◆ Task to carry out
I need the number of lines in the following entries that hold the word "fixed", and no other text.

(Records from a data collection)
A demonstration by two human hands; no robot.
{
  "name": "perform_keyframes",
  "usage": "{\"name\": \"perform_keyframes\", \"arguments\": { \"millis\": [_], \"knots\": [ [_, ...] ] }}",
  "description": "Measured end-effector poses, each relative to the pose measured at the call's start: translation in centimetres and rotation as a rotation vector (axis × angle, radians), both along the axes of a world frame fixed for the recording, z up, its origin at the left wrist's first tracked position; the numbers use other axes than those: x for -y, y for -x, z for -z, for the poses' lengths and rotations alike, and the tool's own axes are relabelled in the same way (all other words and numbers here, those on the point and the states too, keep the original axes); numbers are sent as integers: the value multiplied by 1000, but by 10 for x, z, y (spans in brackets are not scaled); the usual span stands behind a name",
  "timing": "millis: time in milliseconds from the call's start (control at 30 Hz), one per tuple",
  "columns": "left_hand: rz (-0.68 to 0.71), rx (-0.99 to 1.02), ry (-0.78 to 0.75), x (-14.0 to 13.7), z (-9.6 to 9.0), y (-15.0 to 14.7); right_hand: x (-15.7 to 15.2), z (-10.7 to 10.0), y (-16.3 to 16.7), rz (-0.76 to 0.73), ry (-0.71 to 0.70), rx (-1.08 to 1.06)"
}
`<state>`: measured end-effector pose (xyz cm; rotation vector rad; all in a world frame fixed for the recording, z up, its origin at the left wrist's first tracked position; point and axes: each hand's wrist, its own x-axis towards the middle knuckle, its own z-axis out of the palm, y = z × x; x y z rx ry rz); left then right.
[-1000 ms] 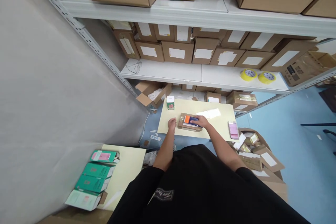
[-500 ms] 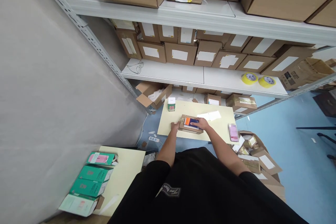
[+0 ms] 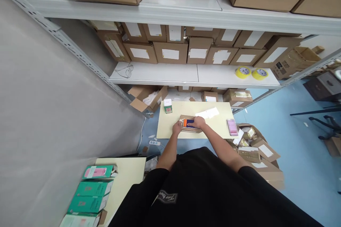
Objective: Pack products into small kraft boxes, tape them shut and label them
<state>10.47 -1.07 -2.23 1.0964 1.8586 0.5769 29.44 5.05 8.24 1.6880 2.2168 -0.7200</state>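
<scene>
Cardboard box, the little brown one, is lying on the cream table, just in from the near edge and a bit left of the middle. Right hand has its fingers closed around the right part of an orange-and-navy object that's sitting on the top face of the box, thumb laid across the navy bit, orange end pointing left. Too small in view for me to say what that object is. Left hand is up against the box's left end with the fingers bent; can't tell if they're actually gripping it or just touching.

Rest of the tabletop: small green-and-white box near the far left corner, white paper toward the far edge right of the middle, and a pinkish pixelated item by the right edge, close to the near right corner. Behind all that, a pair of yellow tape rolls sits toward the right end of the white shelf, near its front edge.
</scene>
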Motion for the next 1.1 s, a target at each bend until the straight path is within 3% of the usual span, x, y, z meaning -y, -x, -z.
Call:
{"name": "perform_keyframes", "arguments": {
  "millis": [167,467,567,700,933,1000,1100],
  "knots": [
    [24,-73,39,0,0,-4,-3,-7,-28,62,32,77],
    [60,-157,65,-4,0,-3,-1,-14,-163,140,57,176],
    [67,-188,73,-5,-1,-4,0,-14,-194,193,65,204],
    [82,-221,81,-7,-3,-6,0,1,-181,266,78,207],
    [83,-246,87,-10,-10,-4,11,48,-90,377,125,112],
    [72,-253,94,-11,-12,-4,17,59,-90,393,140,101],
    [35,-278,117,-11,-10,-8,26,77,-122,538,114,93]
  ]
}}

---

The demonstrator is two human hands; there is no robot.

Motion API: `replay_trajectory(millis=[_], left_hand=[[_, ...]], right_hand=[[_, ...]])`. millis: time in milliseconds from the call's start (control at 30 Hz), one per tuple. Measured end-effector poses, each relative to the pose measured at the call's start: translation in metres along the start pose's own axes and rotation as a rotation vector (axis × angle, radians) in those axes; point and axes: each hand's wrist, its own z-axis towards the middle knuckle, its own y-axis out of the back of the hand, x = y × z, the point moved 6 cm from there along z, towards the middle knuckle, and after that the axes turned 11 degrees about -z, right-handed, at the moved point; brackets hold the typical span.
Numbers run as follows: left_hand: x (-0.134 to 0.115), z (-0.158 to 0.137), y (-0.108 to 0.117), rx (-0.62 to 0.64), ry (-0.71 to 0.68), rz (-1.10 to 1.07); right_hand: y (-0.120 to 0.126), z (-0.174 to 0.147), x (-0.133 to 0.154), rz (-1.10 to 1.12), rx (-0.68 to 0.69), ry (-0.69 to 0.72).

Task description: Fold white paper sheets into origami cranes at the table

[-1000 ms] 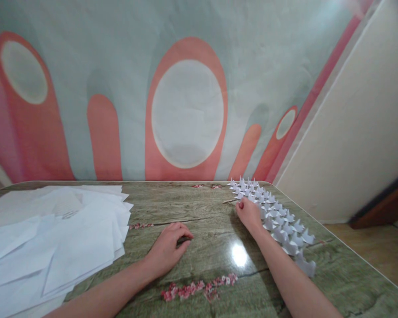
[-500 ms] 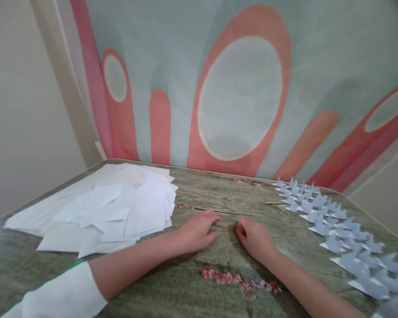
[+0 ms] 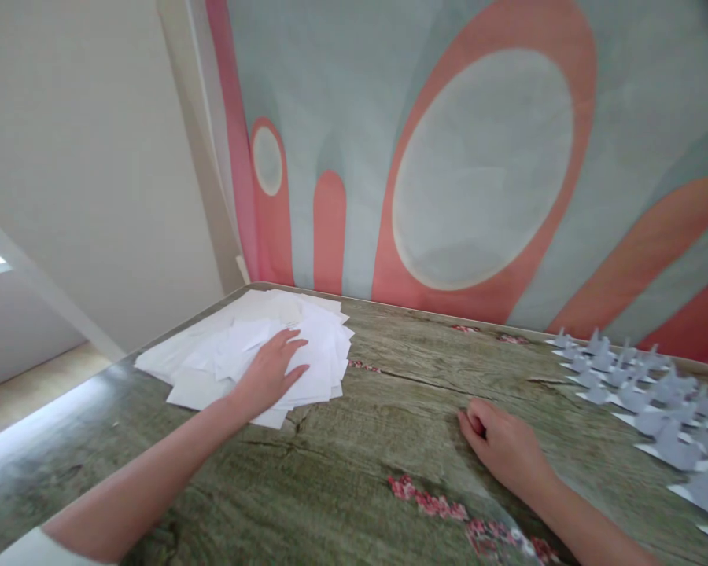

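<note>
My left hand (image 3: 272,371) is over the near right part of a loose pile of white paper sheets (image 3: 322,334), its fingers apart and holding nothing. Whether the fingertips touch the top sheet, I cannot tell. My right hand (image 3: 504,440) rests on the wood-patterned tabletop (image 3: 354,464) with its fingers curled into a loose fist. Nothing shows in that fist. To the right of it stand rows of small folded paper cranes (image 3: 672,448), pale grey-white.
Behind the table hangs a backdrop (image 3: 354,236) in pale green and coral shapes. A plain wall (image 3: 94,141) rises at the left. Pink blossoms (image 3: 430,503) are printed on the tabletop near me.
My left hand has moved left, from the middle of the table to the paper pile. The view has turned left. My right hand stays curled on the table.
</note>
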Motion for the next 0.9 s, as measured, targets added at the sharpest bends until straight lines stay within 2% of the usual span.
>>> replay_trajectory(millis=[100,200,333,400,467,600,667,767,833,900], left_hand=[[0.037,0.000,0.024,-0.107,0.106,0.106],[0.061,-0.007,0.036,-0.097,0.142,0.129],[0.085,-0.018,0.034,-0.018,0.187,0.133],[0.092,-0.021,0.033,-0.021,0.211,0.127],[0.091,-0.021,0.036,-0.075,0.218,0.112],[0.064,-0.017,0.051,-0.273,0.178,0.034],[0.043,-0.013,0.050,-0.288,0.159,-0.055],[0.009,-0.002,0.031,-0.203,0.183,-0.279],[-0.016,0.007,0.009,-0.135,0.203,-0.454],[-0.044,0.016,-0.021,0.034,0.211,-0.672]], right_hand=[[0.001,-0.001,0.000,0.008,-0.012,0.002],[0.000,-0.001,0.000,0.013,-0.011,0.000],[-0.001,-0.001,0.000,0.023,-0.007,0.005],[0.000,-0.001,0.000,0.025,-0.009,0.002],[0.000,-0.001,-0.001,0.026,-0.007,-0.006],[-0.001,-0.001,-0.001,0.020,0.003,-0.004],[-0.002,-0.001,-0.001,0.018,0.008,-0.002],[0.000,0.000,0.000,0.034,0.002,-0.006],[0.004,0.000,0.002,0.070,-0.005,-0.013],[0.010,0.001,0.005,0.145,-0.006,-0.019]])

◆ Reply
2